**WORK REQUEST**
Only the line with "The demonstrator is" and the lines after it, to the end of the data, should appear in the answer, each reproduced exactly.

**DATASET EXTRACT**
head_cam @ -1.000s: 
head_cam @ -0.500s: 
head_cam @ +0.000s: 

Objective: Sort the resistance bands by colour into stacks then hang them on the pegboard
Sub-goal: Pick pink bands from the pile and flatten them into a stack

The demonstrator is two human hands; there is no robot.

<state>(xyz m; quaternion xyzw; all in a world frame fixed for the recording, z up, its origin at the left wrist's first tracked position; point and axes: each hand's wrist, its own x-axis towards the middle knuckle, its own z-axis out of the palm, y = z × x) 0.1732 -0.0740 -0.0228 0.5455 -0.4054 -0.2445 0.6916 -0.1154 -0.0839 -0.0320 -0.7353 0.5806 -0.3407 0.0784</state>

**RESULT OF THE TASK**
The demonstrator is two human hands; there is no robot.

<state>(xyz m; quaternion xyzw; all in a world frame fixed for the recording, z up, its origin at the left wrist's first tracked position; point and axes: each hand's wrist, its own x-axis towards the middle knuckle, its own z-axis out of the palm, y = z × x) 0.1732 -0.0740 -0.0228 0.5455 -0.4054 -0.2445 0.6916 -0.1154 -0.0839 -0.0320 -0.7353 0.5806 -0.3407 0.0784</state>

No part of the exercise remains open.